Lorsque je parle, je regarde l’interprète pour m’assurer qu’il comprend ce que je dis, c’est-à-dire qu’il comprend les mots que j’utilise et ce que je veux dire. Puis, lorsqu’il traduit, j’ai tout loisir de regarder mon patient, de l’écouter s’exprimer dans sa langue, avec sa prosodie, son rythme propre, je le vois apparaître bien autrement que si nous communiquions avec des embryons de phrases en français. L’interprète commente après-coup son niveau de langue, la clarté de son expression, toutes choses qui me permettent de mieux connaître mon patient. C’est l’occasion pour moi d’entendre ce qui m’a échappé pendant la consultation. Par ailleurs, ce temps de conclusion permet aussi à l’interprète d’exprimer ce qui a pu le toucher particulièrement, voire un peu trop, et ainsi de ne pas repartir seul avec cela.

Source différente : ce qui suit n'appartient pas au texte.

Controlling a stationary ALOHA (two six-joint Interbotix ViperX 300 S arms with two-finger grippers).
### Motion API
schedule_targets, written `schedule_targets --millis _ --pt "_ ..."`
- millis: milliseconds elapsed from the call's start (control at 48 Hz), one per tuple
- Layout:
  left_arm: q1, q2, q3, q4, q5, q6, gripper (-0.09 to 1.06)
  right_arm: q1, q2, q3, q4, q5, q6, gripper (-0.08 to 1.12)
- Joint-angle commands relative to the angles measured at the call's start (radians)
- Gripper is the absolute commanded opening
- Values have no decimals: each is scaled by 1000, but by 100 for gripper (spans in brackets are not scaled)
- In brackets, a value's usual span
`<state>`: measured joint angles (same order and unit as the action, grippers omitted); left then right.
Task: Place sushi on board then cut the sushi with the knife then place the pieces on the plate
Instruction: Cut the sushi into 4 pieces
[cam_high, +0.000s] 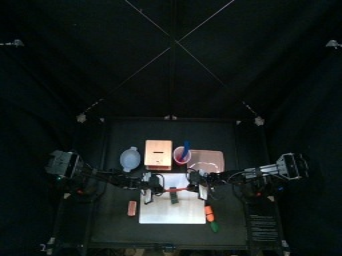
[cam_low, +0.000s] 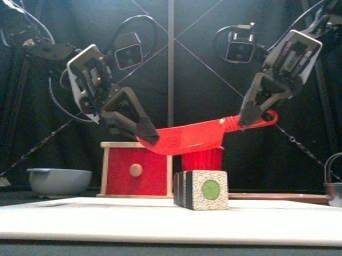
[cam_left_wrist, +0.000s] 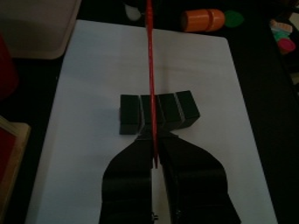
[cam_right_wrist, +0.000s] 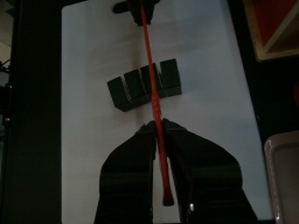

A contrario, il y a une part de mon travail qui exige de l’interprète qu’il traduise exactement les mots que je prononce, quitte à mettre en suspens son esprit critique. Lorsque je pratique une séance de thérapie manuelle, de somato-psycho-pédagogie, avec ma patiente qui est alors allongée sur la table de massage, mes mains posées sur son corps sont à l’écoute de celui-ci, de sa demande silencieuse et des modulations toniques, des perceptions, des changements de consistance de la matière du corps, des orientations nouvelles d’un mouvement subjectif dans son corps, et des changements conjoints de l’ambiance affective en elle. Je nomme ce qui apparaît sous mes mains et qui parvient à ma conscience, afin que ma patiente puisse s’approprier ce qu’elle est en train de ressentir qui se situe dans un lieu intime où se manifeste le vivant dans le corps et où le sens qui en émane ne se donne pas sous forme langagière en première instance. Ici, c’est moi qui interprète et je demande à l’interprète de me suivre avec la docilité d’un dictionnaire. Parfois, au démarrage d’une séance, spontanément, l’interprète approche son siège tout près de la table de massage. Alors, il implique son corps et la patiente entend à une fraction de seconde d’intervalle ma parole en français et, de l’autre oreille, son écho murmuré dans sa langue. De ce moment vécu dans la lenteur, la douceur, où le silence a été honoré par quelques mots, les trois protagonistes qui se séparent se sentent plus humains lorsqu’ils s’en vont.